Using the resulting pressure-sensitive adhesive composition, the strength at break and elongation at break were measured by the methods described above to evaluate the die cutting performance. Table 3 shows the results.

[Examples 2 to 6, Comparative Examples 1 to 3]
A pressure-sensitive adhesive composition was prepared in the same manner as in Example 1, except that the composition was changed to that shown in Table 3, and evaluated in the same manner as in Example 1. Table 3 shows the results. The softening agent used in Example 5 and the like is "Knifelex 222B" (trade name), a naphthenic process oil manufactured by Nanas.

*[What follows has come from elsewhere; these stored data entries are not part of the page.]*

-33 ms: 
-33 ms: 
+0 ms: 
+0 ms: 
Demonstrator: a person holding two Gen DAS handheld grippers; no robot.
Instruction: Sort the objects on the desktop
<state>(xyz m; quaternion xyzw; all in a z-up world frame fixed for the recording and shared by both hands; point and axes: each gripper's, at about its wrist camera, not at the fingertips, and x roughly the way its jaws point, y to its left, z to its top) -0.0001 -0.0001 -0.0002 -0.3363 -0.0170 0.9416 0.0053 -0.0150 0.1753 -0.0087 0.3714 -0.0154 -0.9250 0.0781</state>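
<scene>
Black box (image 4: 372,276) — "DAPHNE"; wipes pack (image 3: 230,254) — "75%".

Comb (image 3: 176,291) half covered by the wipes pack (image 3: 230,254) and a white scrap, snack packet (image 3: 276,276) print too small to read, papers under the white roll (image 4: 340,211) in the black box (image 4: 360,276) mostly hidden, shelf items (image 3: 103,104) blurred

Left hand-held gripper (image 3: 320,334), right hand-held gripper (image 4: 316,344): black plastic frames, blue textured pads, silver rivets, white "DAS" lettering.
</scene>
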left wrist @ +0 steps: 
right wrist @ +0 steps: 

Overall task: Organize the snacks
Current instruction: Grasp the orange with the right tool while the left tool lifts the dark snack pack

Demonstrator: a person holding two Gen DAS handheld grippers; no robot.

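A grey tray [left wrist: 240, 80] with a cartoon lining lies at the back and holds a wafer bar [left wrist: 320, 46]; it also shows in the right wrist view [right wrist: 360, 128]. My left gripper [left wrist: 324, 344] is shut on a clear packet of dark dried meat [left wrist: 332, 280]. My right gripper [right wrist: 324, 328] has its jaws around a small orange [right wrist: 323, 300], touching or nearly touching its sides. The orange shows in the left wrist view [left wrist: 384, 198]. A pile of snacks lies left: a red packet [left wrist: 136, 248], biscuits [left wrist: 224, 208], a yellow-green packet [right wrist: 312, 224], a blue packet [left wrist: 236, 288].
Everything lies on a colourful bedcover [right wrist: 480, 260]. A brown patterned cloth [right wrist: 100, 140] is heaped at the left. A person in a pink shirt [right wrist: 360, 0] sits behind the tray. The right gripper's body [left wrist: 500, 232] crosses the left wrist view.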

From Table 3, the following points can be confirmed.
That is, a block copolymer composition containing a triblock copolymer and a diblock copolymer and having a content ratio of aromatic vinyl monomer units in the total polymer component of 10 to 30% by mass, and an aromatic A hydrocarbon resin having a group monomer unit content of 40% by mass or less relative to all monomer units, a Z-average molecular weight of 5,000 or more, a breaking strength of less than 6.0 MPa, and a breaking elongation A label obtained using an adhesive composition having a viscosity of less than 1,300% could be cut with a guillotine cutter without staining the knife and without the adhesive composition stringing. Therefore, it was found that the pressure-sensitive adhesive composition was excellent in die-cutting performance (Examples 1 to 6).
On the other hand, a label obtained by using a pressure-sensitive adhesive composition containing a block copolymer composition and a hydrocarbon resin having a too small Z-average molecular weight and having too high breaking strength and breaking elongation can be cut with a guillotine cutter. was stained, and the adhesive composition was stringy (Comparative Examples 1 to 3).

Claims (5)

A pressure-sensitive adhesive composition containing a block copolymer composition and a non- hydrogenated hydrocarbon resin,
The block copolymer composition contains an aromatic vinyl-isoprene-aromatic vinyl triblock copolymer and an aromatic vinyl-isoprene diblock copolymer, and The content of the aromatic vinyl monomer units in the total combined component is 10 to 30% by mass,
The hydrocarbon resin contains an aliphatic monomer unit, or an aliphatic monomer unit and an aromatic monomer unit,
the hydrocarbon resin contains a 1,3-pentadiene unit as the aliphatic monomer unit,
The content of the aromatic monomer units in the hydrocarbon resin is 40% by mass or less with respect to the total monomer units, and the Z-average molecular weight of the hydrocarbon resin is 5,000 or more,
A pressure-sensitive adhesive composition having a breaking strength of less than 6.0 MPa and a breaking elongation of less than 1,300%. The pressure-sensitive adhesive composition according to claim 1, wherein the hydrocarbon resin has a weight average molecular weight of 2,500 or more and a softening point of 90°C or more. The triblock copolymer is
General formula (A): Ar1 ^a -D ^a -Ar2 ^a
(In the formula, Ar1 ^a is a polyaromatic vinyl block with a weight average molecular weight of 5,000 to 20,000, Ar2 ^a is a polyaromatic vinyl block with a weight average molecular weight of 25,000 to 400,000, D ^a represents a polyisoprene block). The adhesive composition according to any one of claims 1 to 3, wherein the content of the hydrocarbon resin is 10 to 500 parts by mass with respect to 100 parts by mass of the block copolymer composition. A pressure-sensitive adhesive composition for labels comprising the pressure-sensitive adhesive composition according to any one of claims 1 to 4.